■ WHAT THIS TASK INVOLVES ■
Your answer must be the records below repeated word for word, with no pictures in it.
>>>>
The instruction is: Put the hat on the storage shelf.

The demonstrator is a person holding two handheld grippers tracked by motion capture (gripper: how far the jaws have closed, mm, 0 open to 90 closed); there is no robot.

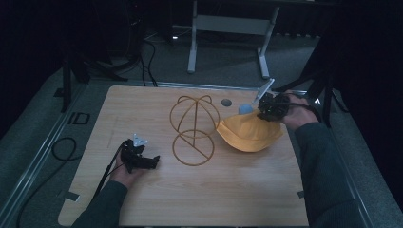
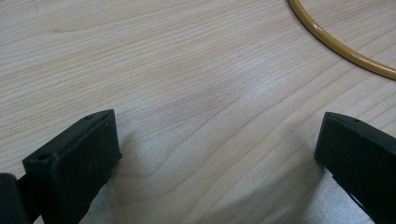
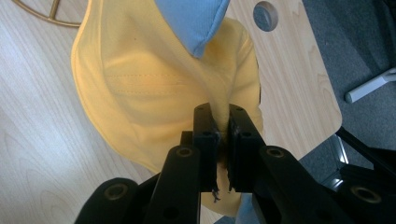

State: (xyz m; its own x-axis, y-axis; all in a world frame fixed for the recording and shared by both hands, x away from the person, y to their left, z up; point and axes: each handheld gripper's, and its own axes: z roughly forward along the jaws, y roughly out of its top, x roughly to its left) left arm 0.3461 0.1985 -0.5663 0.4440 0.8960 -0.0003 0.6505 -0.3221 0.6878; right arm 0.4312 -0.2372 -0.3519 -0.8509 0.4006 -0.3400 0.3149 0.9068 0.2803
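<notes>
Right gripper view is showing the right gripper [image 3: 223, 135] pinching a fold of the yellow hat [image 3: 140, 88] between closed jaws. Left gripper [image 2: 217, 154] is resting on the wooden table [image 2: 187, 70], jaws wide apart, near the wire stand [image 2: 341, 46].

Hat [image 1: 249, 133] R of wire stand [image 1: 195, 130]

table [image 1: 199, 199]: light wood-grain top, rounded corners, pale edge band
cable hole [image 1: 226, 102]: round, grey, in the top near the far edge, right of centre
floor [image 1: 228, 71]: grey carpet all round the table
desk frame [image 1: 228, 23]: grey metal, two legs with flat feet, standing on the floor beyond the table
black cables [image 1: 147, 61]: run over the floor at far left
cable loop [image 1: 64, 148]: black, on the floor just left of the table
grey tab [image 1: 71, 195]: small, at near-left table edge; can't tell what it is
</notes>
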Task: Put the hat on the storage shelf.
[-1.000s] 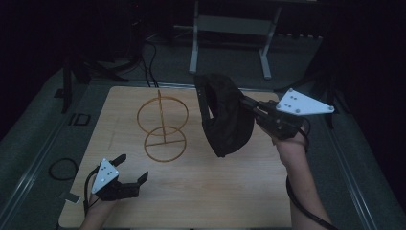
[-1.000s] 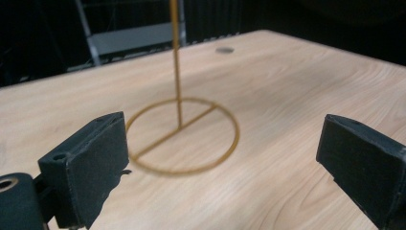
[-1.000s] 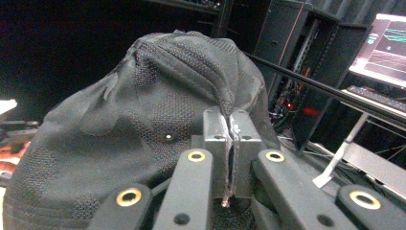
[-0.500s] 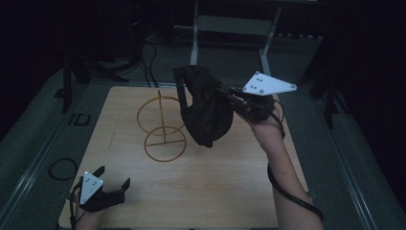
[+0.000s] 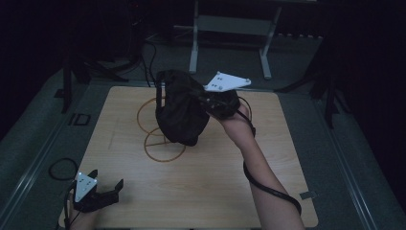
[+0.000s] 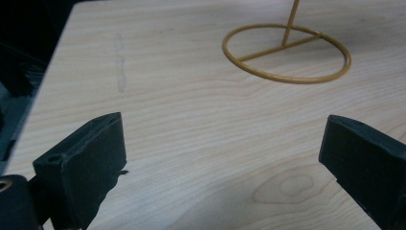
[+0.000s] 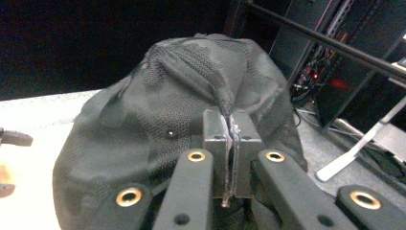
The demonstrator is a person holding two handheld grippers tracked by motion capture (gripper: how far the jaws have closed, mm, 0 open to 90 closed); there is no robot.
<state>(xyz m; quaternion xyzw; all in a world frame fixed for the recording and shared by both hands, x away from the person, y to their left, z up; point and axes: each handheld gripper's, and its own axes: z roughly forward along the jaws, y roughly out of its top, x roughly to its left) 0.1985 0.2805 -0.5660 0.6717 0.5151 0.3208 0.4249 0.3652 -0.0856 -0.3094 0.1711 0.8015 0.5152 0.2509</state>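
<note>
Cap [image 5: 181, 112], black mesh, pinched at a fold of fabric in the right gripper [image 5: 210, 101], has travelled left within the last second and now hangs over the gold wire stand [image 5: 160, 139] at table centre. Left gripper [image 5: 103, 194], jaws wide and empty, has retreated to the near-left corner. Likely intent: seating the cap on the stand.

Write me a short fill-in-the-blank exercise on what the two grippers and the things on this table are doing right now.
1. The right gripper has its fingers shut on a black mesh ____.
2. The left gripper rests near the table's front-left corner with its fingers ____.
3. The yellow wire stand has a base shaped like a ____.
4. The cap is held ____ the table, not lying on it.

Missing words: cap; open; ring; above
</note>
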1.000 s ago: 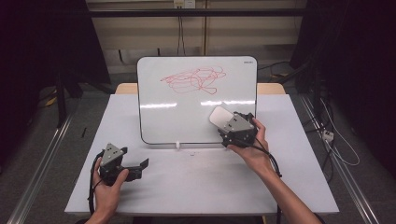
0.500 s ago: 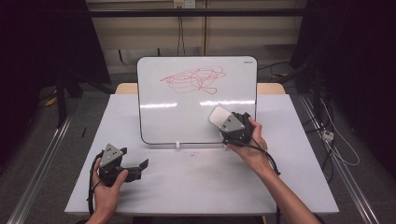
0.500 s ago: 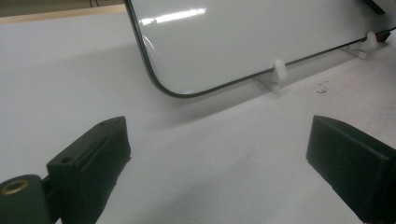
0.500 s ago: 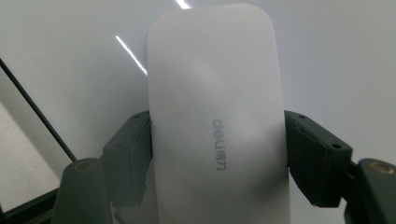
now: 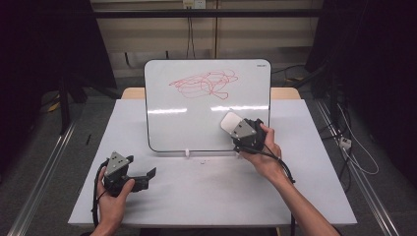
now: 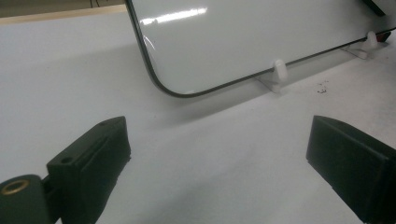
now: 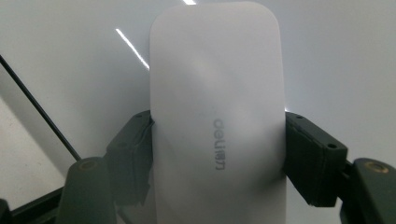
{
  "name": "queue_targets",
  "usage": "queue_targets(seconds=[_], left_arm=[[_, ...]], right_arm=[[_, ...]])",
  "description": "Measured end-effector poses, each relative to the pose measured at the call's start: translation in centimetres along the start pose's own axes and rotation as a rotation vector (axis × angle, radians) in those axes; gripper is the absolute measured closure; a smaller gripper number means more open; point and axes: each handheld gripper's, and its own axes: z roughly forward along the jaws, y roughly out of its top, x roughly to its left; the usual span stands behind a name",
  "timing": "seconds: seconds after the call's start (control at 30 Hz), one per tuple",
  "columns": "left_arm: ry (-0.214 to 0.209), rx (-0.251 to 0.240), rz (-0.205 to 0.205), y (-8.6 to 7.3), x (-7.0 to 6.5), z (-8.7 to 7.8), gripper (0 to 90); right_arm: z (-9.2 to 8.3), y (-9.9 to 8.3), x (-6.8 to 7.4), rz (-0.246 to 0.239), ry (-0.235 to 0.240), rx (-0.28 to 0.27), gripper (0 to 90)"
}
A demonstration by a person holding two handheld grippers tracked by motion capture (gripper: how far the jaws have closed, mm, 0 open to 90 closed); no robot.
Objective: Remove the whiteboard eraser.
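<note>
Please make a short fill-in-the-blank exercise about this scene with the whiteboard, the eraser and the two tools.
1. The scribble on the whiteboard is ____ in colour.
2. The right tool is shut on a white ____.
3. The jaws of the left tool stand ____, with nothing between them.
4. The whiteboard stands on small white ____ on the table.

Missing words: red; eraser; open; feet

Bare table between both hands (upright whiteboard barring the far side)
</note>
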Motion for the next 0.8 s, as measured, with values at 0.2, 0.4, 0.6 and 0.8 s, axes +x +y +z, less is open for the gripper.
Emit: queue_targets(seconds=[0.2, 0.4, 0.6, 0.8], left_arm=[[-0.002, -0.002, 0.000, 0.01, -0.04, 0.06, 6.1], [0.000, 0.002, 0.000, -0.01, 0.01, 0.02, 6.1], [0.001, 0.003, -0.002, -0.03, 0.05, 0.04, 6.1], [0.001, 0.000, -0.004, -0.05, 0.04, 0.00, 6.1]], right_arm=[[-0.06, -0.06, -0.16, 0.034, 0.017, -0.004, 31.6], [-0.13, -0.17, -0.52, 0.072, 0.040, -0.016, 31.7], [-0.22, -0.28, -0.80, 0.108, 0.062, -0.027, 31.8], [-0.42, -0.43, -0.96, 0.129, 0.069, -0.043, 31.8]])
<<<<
■ PROBLEM SOLUTION ■
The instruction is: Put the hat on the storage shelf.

The demonstrator is a person holding two handheld grippers tracked by motion capture (gripper: how far the jaws have closed, mm, 0 open to 90 closed); there is no robot.


State: (xyz m; its own x-axis, y-axis; all in a world frame fixed for the recording and shared by both hands, x away from the person, y to their left, z up; point and axes: each handheld gripper's, and its own axes: z roughly forward along the jaws, y roughly out of its top, x roughly to its left) left arm 0.3461 0.1985 -0.5663 0.4440 0.8960 -0.0003 0.6505 -0.3221 0.6878; right arm 0.4312 -0.2372 -0.3519 -0.8509 0.4006 -0.3400 0.3149 0.9068 0.2803
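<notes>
Right gripper view is showing the right gripper [image 3: 223, 135] pinching a fold of the yellow hat [image 3: 140, 88] between closed jaws. Left gripper [image 2: 217, 154] is resting on the wooden table [image 2: 187, 70], jaws wide apart, near the wire stand [image 2: 341, 46].

Hat [image 1: 249, 133] R of wire stand [image 1: 195, 130]

table [image 1: 199, 199]: light wood-grain top, rounded corners, pale edge band
cable hole [image 1: 226, 102]: round, grey, in the top near the far edge, right of centre
floor [image 1: 228, 71]: grey carpet all round the table
desk frame [image 1: 228, 23]: grey metal, two legs with flat feet, standing on the floor beyond the table
black cables [image 1: 147, 61]: run over the floor at far left
cable loop [image 1: 64, 148]: black, on the floor just left of the table
grey tab [image 1: 71, 195]: small, at near-left table edge; can't tell what it is
</notes>
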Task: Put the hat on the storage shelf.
[-1.000s] 
[-1.000s] 
[-1.000s] 
[-0.500s] 
[+0.000s] 
[+0.000s] 
[+0.000s] 
The demonstrator is a person holding two handheld grippers tracked by motion capture (gripper: how far the jaws have closed, mm, 0 open to 90 closed); there is no robot.
<state>(xyz m; quaternion xyzw; all in a world frame fixed for the recording and shared by both hands, x away from the person, y to their left, z up; point and axes: each handheld gripper's, and its own axes: z roughly forward along the jaws, y roughly out of its top, x roughly to its left) 0.1985 0.2805 -0.5660 0.6717 0.5151 0.3208 0.4249 0.3652 -0.0856 -0.3094 0.1711 0.8015 0.5152 0.2509</state>
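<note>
Cap [image 5: 181, 112], black mesh, pinched at a fold of fabric in the right gripper [image 5: 210, 101], has travelled left within the last second and now hangs over the gold wire stand [image 5: 160, 139] at table centre. Left gripper [image 5: 103, 194], jaws wide and empty, has retreated to the near-left corner. Likely intent: seating the cap on the stand.

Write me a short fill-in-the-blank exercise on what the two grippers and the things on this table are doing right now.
1. The right gripper has its fingers shut on a black mesh ____.
2. The left gripper rests near the table's front-left corner with its fingers ____.
3. The yellow wire stand has a base shaped like a ____.
4. The cap is held ____ the table, not lying on it.

Missing words: cap; open; ring; above
</note>
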1.000 s ago: 
0.500 s ago: 
0.500 s ago: 
0.500 s ago: 
now: 
now: 
now: 
{
  "name": "queue_targets",
  "usage": "queue_targets(seconds=[_], left_arm=[[_, ...]], right_arm=[[_, ...]])",
  "description": "Measured end-effector poses, each relative to the pose measured at the call's start: translation in centimetres along the start pose's own axes and rotation as a rotation vector (axis × angle, radians) in those axes; gripper is the absolute measured closure; a smaller gripper number means more open; point and axes: each handheld gripper's, and its own axes: z roughly forward along the jaws, y roughly out of its top, x roughly to its left; the usual span stands behind a name",
  "timing": "seconds: seconds after the call's start (control at 30 Hz), one per tuple",
  "columns": "left_arm: ry (-0.214 to 0.209), rx (-0.251 to 0.240), rz (-0.205 to 0.205), y (-8.6 to 7.3), x (-7.0 to 6.5), z (-8.7 to 7.8), gripper (0 to 90); right_arm: z (-9.2 to 8.3), y (-9.9 to 8.3), x (-6.8 to 7.4), rz (-0.246 to 0.239), ry (-0.235 to 0.240), rx (-0.28 to 0.27), gripper (0 to 90)"
}
A demonstration by a person holding two handheld grippers tracked by motion capture (gripper: how far the jaws have closed, mm, 0 open to 90 closed); no robot.
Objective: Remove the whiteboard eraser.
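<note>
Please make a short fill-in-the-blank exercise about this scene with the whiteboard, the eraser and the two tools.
1. The scribble on the whiteboard is ____ in colour.
2. The right tool is shut on a white ____.
3. The jaws of the left tool stand ____, with nothing between them.
4. The whiteboard stands on small white ____ on the table.

Missing words: red; eraser; open; feet

Bare table between both hands (upright whiteboard barring the far side)
</note>
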Motion for the next 0.8 s, as measured, with values at 0.2, 0.4, 0.6 and 0.8 s, axes +x +y +z, less is open for the gripper.
Emit: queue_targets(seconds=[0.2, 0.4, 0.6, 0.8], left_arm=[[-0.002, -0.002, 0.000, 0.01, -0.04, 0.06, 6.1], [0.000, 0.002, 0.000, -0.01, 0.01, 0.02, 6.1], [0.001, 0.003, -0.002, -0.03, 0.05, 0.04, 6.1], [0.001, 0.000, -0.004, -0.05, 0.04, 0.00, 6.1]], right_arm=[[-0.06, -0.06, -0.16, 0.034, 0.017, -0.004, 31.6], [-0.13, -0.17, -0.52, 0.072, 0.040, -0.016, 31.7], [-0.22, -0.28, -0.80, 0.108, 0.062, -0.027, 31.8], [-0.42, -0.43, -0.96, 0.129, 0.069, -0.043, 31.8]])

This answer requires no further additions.